3

Problem / what I tried

I downloaded the textmining 1.0 library which I tried to run, however this gave me some import errors (because this is a python 2 lib) so I searched on stackoverflow and found out that I had to use 2to3.py and now everything is working. However when I do this:

def buildMatrix(self,document_list):
        print("building matrix...")
        tdm = textmining.TermDocumentMatrix()
        for doc in document_list:
             tdm.add_doc(doc)
        tdm.write_csv(r'path\matrix.csv', cutoff=2)

(document_list is just a list of strings) I get the following error:

  File "C:\Users\RICK\Anaconda\lib\site-packages\textmining\__init__.py", line 335, in write_csv
    f.writerow(row)

TypeError: a bytes-like object is required, not 'str'

I'm pretty sure the row should be a string while inspecting the code of textmining 1.0. So I wanted to print this row by editing the source code:

f = csv.writer(open(filename, 'wb'))
        for row in self.rows(cutoff=cutoff):
            print(row)
            f.writerow(row)

However even now I get the same TypeError:

  File "C:\Users\RICK\Anaconda\lib\site-packages\textmining\__init__.py", line 335, in write_csv
    print(row)

TypeError: a bytes-like object is required, not 'str'

I searched on stack overflow to solve this by replacing the 'wb' by 'w', however this still gives me the TypeError.

Questions

  • How can I fix the code to make it able to write the row.
  • Why does even the print statement cause a TypeError

Edit based on comment(s):
Suggestion of Claudio still gave me the TypeError:

  File "C:\Users\RICK\Anaconda\lib\site-packages\textmining\__init__.py", line 335, in write_csv
    f.write(row)

TypeError: a bytes-like object is required, not 'str'

Suggestion of Tony:
Code inspection:

for article in articles:
        abstract = searcher.getArticleAbstract(article)
        print(type(abstract)) #--> returns <class 'str'>
        all_abstracts.append(abstract)
    txtSearcher.buildMatrix(all_abstracts)

I now have these open lines:

f = open(os.path.join(data_dir, 'stopwords.txt'),"r")
f = open(os.path.join(data_dir, 'dictionary.txt'),"r")
f = csv.writer(open(filename, 'w'))

Some strange things are going on

enter image description here This will take me to:

def write_csv(self, filename, cutoff=2):
        print("This really makes me sad!")

        """
        Write term-document matrix to a CSV file.

        filename is the name of the output file (e.g. 'mymatrix.csv').
        cutoff is an integer that specifies only words which appear in
        'cutoff' or more documents should be written out as columns in
        the matrix.

        """
        print(self.rows)
        f = csv.writer(open(filename, 'w'))
        for row in self.rows(cutoff=cutoff):
            f.writerow(row)

It does print the "building matrix.." (so the function is called) however it doesn't print the print("This really makes me sad!")

CodeNoob
  • 1,988
  • 1
  • 11
  • 33
  • In Python 3 you should use text mode with csv writer, along with `newline=''`. As to why `print()` gives the same error, has it possibly been shadowed by something? – Ilja Everilä Apr 24 '17 at 08:34

2 Answers2

0

To my current knowledge the actual cause of the in the question described weird behavior of the program was the fact that the question I have asked in the comments:

Are you sure that you are getting the error from the code you are editing?

Was not considered as relevant and the only right answer explaining all of the observed issues.

All of the other detected issues like e.g.

**RENAME** def write_csv(...) to for example def my_write_csv(...)

including the provided explanations and hints like:

If you define an own function with the same name as the function in a library you run into trouble with local/global scopes and are quite lost to know WHICH ONE was actually executed?

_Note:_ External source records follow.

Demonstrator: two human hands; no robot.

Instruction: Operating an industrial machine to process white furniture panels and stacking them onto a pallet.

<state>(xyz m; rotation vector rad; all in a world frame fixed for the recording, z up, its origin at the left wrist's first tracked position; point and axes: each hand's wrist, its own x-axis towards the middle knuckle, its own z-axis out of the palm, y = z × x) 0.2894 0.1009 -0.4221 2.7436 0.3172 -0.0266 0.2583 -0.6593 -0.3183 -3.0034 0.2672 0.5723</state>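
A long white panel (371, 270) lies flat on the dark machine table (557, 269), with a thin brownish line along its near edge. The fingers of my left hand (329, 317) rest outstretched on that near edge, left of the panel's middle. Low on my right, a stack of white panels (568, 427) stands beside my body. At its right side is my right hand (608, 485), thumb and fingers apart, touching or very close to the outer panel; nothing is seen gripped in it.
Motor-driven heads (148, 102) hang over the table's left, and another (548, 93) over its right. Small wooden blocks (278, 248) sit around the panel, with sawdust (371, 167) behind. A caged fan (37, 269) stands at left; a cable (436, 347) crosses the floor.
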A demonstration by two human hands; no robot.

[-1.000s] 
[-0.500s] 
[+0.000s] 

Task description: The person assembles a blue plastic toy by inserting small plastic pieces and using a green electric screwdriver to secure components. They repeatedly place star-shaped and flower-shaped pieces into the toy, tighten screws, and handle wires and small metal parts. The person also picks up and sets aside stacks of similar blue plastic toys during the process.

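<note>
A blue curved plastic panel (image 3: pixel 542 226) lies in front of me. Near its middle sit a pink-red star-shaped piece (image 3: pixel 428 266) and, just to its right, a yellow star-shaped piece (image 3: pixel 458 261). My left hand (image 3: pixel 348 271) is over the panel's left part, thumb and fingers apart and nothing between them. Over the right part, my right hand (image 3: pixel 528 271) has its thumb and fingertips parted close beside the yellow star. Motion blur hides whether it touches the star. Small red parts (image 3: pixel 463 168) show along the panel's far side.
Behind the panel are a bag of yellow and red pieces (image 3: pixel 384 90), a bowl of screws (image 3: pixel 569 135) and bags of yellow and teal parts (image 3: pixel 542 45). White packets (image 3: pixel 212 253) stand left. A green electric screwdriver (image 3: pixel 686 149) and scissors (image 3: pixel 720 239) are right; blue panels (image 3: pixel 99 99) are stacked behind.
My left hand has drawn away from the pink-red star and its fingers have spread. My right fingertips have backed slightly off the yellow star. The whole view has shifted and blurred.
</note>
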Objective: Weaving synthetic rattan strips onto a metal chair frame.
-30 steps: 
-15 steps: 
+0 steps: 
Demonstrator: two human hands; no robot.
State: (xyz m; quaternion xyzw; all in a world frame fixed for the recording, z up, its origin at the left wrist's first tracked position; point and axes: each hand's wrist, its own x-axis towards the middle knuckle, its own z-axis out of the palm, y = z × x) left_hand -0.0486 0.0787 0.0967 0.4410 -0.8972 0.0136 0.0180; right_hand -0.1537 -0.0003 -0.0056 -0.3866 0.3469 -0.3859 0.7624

This one from the library or this one you have defined ... The fact that the print("This really makes me sad!") inserted by you wasn't printed indicates that not THIS function was executed but the library one instead ...

Check the entire code including the file to read or excerpts able to reproduce the error - there is sure a very simple explanation for this weird behavior.

Look for a not closed parenthesis or string quotation or list ], etc. in the code preceding the line in which the error is indicated.

couldn't under this circumstances lead to a success ...

Claudio
  • 7,474
  • 3
  • 18
  • 48
  • It still gives the same error (see my question edit) – CodeNoob Apr 24 '17 at 08:25
  • Post or make available the entire code ... The cause of the trouble isn't where you look at it ... Maybe you are running the wrong file??? – Claudio Apr 24 '17 at 08:26
  • Does a csv writer object even have a method `write()`? – Ilja Everilä Apr 24 '17 at 08:38
  • print(dir(row)) too? Are you **sure** that you are getting the error from the code you are editing? – Claudio Apr 24 '17 at 08:47
  • If I change it to my_write_csv and use the "Go to definition" it will bring me to the edited function, however running the code gives me "'TermDocumentMatrix' object has no attribute 'my_write_csv'" – CodeNoob Apr 24 '17 at 09:16
  • Thankyou I solved it I used imp.reload() and edited the code as described by Tony – CodeNoob Apr 24 '17 at 09:51
0

Use updated package of textmining3 instead of textmining 1

https://pypi.org/project/textmining3/

It will resolve above issue.